At one level, the most recent debate over federal elementary and secondary education policy is about annual testing: will the next rewrite of the federal Elementary and Secondary Education Act continue to require that states test public school children annually in grades 3-8? The draft bill released by Senator Lamar Alexander (TN) suggested he was considering two possible policies: a continuation of annual testing and a requirement for so-called grade-span testing, where children are tested once in each grade span (elementary, middle, and high school years). In September I discussed the debate over sampling instead of every-child testing, and I’ll extend my analysis there to the current debate: the argument that we must test every child every year will win out. Whether or not annual testing provides all the benefits that its advocates claim (Marty West probably had the best argument in favor of that at the Senate hearing last week), annual testing is a sort of accountability theater, and that symbolism alone will make the difference.
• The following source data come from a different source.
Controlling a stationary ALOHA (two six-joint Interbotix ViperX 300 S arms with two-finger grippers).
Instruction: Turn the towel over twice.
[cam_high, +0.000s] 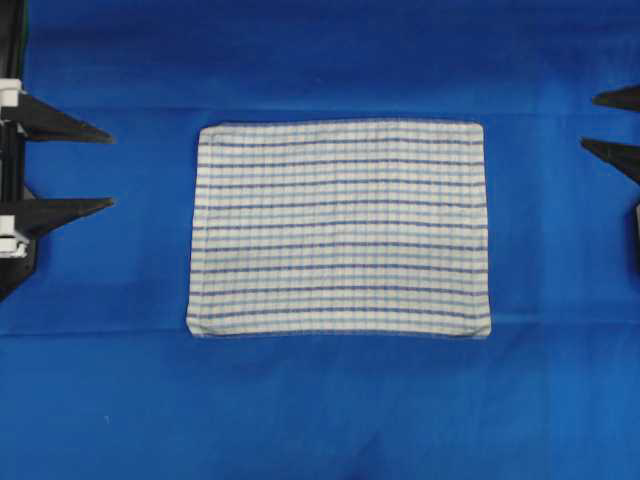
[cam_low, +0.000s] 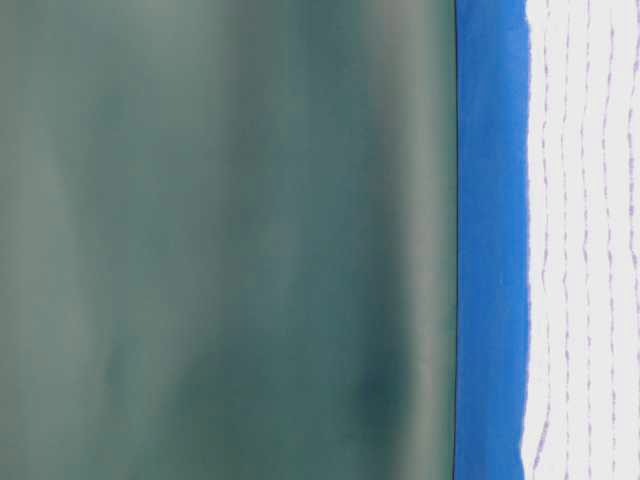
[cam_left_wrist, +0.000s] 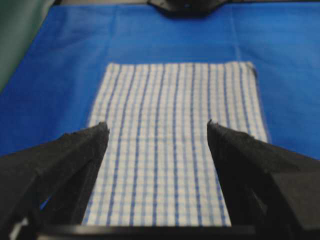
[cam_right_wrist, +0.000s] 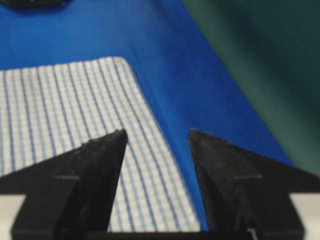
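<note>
The towel (cam_high: 340, 230), white with thin blue stripes, lies flat and spread out in the middle of the blue table cover (cam_high: 320, 410). It also shows as a striped strip in the table-level view (cam_low: 585, 240). My left gripper (cam_high: 110, 168) hangs open off the towel's left edge with nothing between its fingers. In the left wrist view the towel (cam_left_wrist: 175, 140) stretches away between the wide-apart black fingers (cam_left_wrist: 75, 160) of the left gripper (cam_left_wrist: 157, 125). My right gripper (cam_high: 592, 122) stands open off the towel's right side, holding nothing. The right wrist view has the right gripper (cam_right_wrist: 157, 132) over the towel's edge (cam_right_wrist: 75, 100).
The blue cover (cam_left_wrist: 65, 75) spreads around the towel on all sides. A dark green backdrop (cam_low: 220, 240) stands beyond the table edge and shows in the right wrist view (cam_right_wrist: 270, 65). The opposite arm's black base (cam_left_wrist: 185, 6) sits at the far end.
</note>
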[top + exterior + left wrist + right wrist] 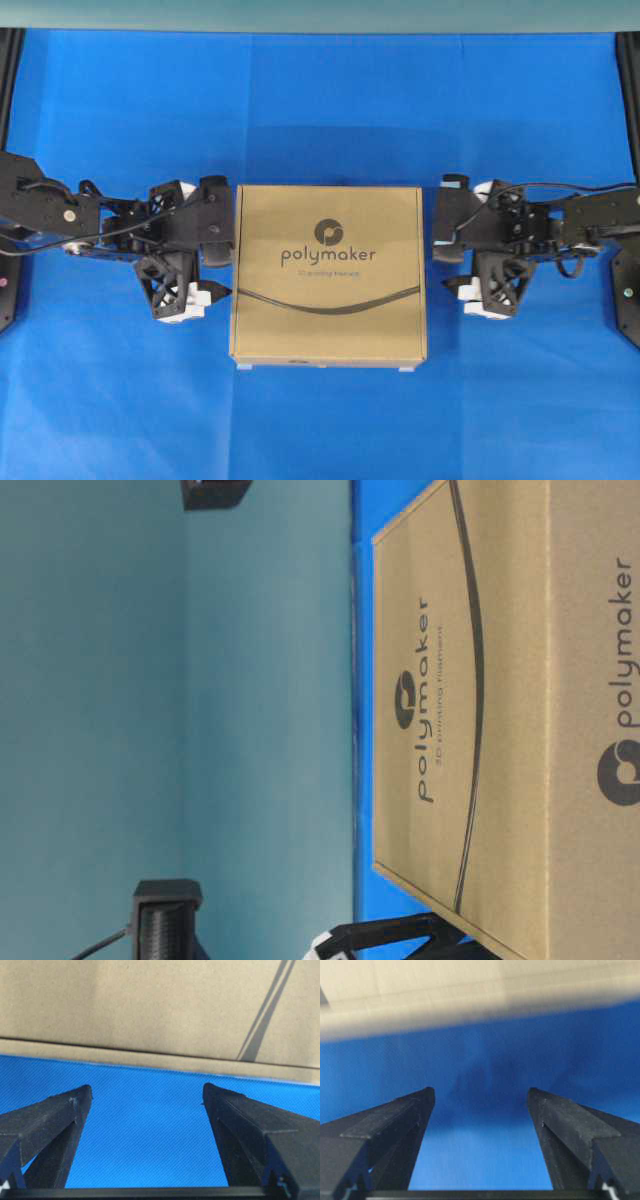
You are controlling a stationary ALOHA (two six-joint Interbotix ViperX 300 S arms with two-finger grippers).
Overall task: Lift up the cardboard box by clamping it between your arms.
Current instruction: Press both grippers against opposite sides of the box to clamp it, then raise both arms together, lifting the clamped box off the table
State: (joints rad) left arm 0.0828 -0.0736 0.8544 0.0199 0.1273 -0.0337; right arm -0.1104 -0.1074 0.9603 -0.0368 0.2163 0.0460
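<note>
At the centre of the blue mat (120, 400) lies the cardboard box (329, 275), flat. I have the left gripper (222, 235) against its edge and the right gripper (443, 232) just short, both spread and empty, flanking it to squeeze.

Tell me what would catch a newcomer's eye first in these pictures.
The tan cardboard box printed "polymaker" sits mid-frame on the blue table cover. The left gripper is against its left edge; the right gripper is just off its right edge, both with fingers spread.
</note>
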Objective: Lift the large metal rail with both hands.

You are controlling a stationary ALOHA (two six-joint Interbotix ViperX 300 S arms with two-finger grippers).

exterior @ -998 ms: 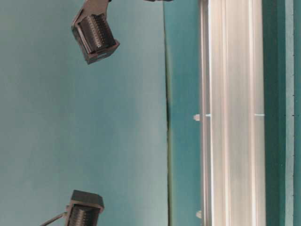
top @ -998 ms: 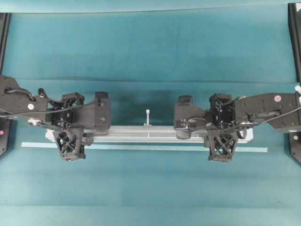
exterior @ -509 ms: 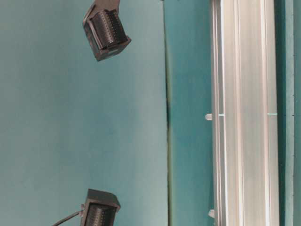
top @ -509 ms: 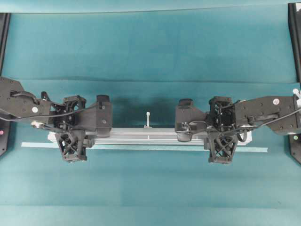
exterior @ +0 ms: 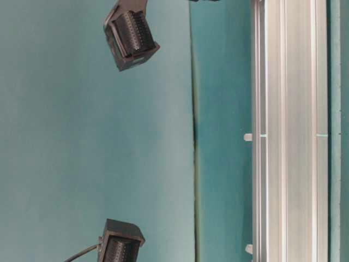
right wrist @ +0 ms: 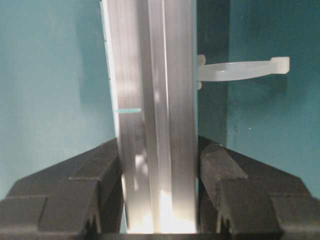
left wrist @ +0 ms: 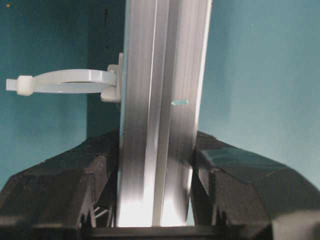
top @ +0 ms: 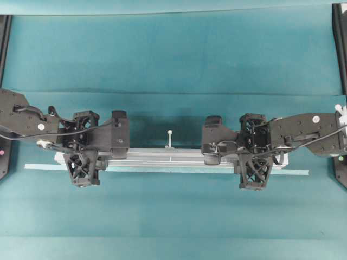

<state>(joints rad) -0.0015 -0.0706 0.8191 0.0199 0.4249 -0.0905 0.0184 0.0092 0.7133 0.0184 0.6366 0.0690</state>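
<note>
Large metal rail (top: pixel 168 157): lying across frame centre over teal worktop (top: pixel 173 54). Left hand (top: pixel 81 157) clamping its left end; right hand (top: pixel 254 160) clamping its right end.

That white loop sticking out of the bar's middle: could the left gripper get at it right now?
Probably not: the left gripper is shut on the large metal rail near its left end. The white loop itself stands uncovered at mid-rail.

A teal cloth covers the bench (top: pixel 173 54), evenly lit. A crease (top: pixel 173 93) crosses it, and black frame posts (top: pixel 339 38) stand at its edges.
</note>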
At another level, though, the debate over testing mandates is a projective test of attitudes towards data. How important are the inherent flaws of any system of data collection and use? In one part of education policy, you may admire the willingness of people to take mild or extreme liberties with data sets, to boldly go where no analysis has gone before.1 In another, the inherent weakness of someone’s proposal to gather less data is awful, horrible, a step back, weak, retrograde,… am I missing any pejorative adjectives? To wit, some advocates on either side of the grade-span vs. annual-testing debate are also on opposite sides of the debate over the usefulness of value-added modeling. The problem is, they’re not on the same side on the two issues if the question is what standard or rigor we expect. If you defend the algorithmic use of value-added modeling in teacher evaluation because we must do something about teachers!, and then are in favor of annual-testing requirements because of the inherent flaws in grade-span testing, you may well have a higher standard for collecting student achievement data than in its use. Likewise, if you criticize the formulaic use of value-added models because the causal reasoning is too slipshod, and then you want to go to grade-span testing, you want to hold analysts to very high standards, but, hey, let’s have less data.
This isn’t exactly White Queen territory, but it is an irregular verb: We’re clever with data; you don’t understand the limitations of what you propose; they’re lying with statistics.
- What would have been Captain Kirk’s career as an econometrician? [↩]